Heart Attack Risk: New Imaging Technique 'Can Detect Life-Threatening Blockages'

Heart Attack Risk: New Imaging Technique 'Can Detect Life-Threatening Blockages'

A straight-forward scan can identify patients with high risk of heart attack, say scientists.

Experts have developed an imaging technique that can detect life-threatening blockages in arteries.

If left untreated, the blockages - which are made of fatty deposits known as plaques - can rupture causing heart attacks. But the newly developed test can detect fatty plaques on the brink of rupture.

Fatty plaques at risk of rupture 'lit up' in some patients while they had a PET-CT scan during a clinical trial.

More than 90% of people scanned, who had had a heart attack recently, had a lit-up area in one of their blood vessels, corresponding exactly to the location of the plaque that caused their heart attack.

Approximately 40% of patients with angina also had a plaque that lit up yellow, as well as high-risk features suggesting a heart attack may be imminent, and aggressive treatment would be required.
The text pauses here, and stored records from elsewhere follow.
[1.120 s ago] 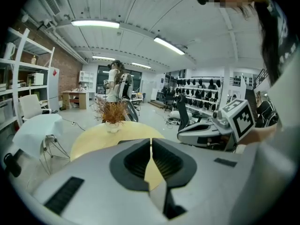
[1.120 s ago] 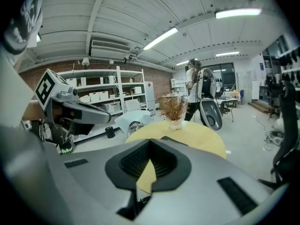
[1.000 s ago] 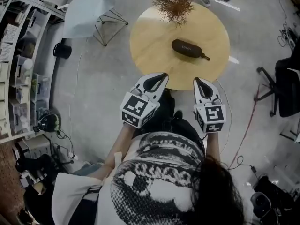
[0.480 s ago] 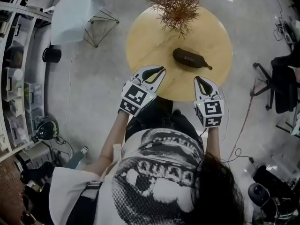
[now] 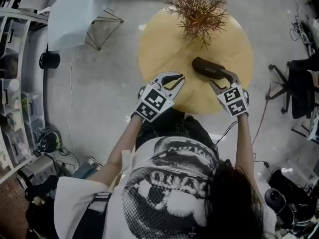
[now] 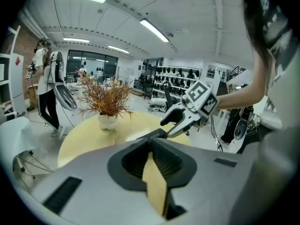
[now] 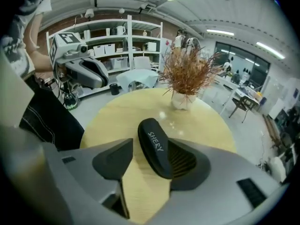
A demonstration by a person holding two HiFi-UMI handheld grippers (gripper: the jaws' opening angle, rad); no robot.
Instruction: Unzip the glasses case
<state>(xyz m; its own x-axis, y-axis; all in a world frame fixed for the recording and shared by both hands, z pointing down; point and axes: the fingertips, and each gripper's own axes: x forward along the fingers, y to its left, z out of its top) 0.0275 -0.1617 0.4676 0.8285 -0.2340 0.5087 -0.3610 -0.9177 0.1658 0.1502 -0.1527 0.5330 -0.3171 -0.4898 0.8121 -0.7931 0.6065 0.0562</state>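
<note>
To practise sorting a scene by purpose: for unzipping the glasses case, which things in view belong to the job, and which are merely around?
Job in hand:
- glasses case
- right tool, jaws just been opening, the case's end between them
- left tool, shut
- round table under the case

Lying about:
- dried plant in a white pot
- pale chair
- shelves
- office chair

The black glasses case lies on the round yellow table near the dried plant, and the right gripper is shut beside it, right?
Not shut: the right gripper view shows the right gripper with jaws apart, having just been opening, and the near end of the glasses case between them. The rest holds: the case lies on the round yellow table near the dried plant.
</note>
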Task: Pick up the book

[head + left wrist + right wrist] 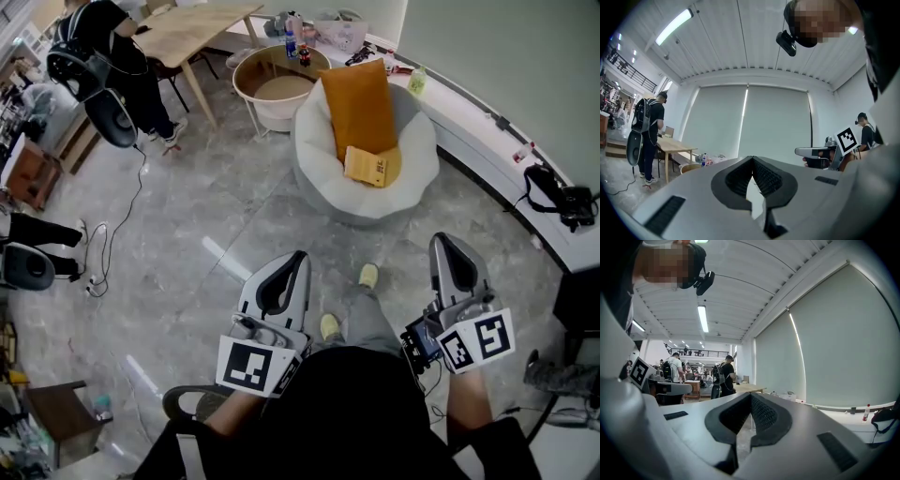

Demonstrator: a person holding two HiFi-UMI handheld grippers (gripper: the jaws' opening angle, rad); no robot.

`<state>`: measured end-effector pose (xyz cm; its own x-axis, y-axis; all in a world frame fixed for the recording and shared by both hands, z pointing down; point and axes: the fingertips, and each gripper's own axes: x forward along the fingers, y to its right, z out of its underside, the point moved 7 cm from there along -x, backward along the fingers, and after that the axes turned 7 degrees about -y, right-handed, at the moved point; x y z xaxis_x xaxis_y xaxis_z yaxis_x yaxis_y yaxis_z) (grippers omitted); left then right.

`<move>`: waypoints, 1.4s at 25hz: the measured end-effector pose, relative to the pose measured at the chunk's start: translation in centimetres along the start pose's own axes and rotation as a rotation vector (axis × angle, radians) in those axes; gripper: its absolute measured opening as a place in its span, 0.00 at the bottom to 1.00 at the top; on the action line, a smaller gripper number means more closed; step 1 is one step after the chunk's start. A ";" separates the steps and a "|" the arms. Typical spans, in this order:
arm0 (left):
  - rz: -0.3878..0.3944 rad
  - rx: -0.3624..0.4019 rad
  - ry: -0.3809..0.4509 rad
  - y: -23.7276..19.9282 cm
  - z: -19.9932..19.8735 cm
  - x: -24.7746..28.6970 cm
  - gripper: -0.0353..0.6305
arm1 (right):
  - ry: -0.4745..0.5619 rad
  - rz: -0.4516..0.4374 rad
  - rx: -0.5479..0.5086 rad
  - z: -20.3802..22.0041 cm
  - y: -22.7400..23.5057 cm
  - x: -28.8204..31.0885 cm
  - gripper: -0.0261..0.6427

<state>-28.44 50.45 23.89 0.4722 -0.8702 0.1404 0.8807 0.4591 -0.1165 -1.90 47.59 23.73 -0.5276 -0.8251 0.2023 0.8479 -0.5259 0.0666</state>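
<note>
Looking down in the head view, the yellow book [367,167] lies on the white beanbag chair [317,161] at the foot of an orange cushion [356,101], well apart from the left gripper [292,264] and right gripper [450,248], which are held either side of the person's legs. The left gripper view shows its jaws clenched tip to tip, nothing between them. The right gripper view shows the same: jaws pressed together, empty.

No words or numbers legible, dark print on the yellow book [367,168] too small to read
</note>
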 end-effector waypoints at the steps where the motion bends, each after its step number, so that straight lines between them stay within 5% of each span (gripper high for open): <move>1: -0.003 0.001 -0.002 -0.1 -0.1 -0.1 0.07 | 0.000 -0.001 -0.001 -0.1 -0.1 0.1 0.06; 17: -0.010 0.026 0.003 -0.7 -0.6 2.5 0.07 | 0.014 -0.006 -0.010 -0.4 1.8 2.1 0.06; 35: -0.006 0.054 -0.032 -2.7 -2.3 13.9 0.07 | 0.028 0.013 0.057 -1.2 10.8 9.1 0.06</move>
<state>-24.33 36.73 23.88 0.4668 -0.8673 0.1727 0.8840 0.4633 -0.0627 2.43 34.13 25.12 -0.5168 -0.8378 0.1757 0.8560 -0.5029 0.1201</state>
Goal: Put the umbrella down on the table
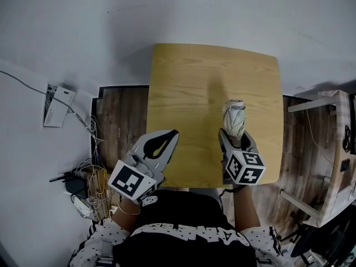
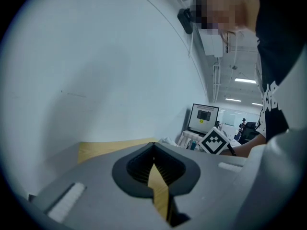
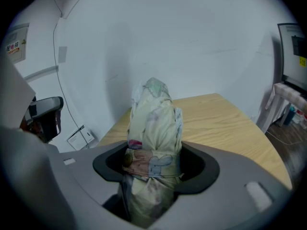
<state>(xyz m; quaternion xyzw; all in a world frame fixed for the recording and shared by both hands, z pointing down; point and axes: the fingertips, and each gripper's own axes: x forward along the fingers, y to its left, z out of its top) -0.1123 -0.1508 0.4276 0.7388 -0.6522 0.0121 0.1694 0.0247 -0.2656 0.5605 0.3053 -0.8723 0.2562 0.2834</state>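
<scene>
A folded umbrella [image 1: 233, 118] with a pale green printed canopy stands out of my right gripper [image 1: 234, 136], which is shut on it near its lower half. It is held above the front right part of the light wooden table [image 1: 194, 82]. In the right gripper view the umbrella [image 3: 153, 123] fills the gap between the jaws of the right gripper [image 3: 153, 163], its tip pointing toward the wall over the table [image 3: 225, 114]. My left gripper [image 1: 173, 132] hovers at the table's front left edge, shut with nothing in it. The left gripper [image 2: 153, 147] view shows its jaw tips meeting above the table [image 2: 96, 150].
A white wall runs behind the table. A white box [image 1: 58, 104] and a tangle of cables [image 1: 89, 188] lie at the left. A light wooden frame [image 1: 328, 149] stands at the right. A monitor [image 2: 204, 119] shows far off in the left gripper view.
</scene>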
"Being able to identify dangerous fatty plaques likely to cause a heart attack is something that conventional heart tests can't do. This research suggests that PET-CT scanning may provide an answer - identifying 'ticking time bomb' patients at risk of a heart attack," Professor Peter Weissberg, British Heart Foundation's medical director, said in a statement.

He added: "Nearly 20 years of BHF-funded research has led us to this point. We now need to confirm these findings, and then understand how best to use new tests like this in the clinic to benefit heart patients."

According to the British Heart Foundation, who part-funded the University of Edinburgh study along with the Scottish Government, 200 people die each day from a heart attack.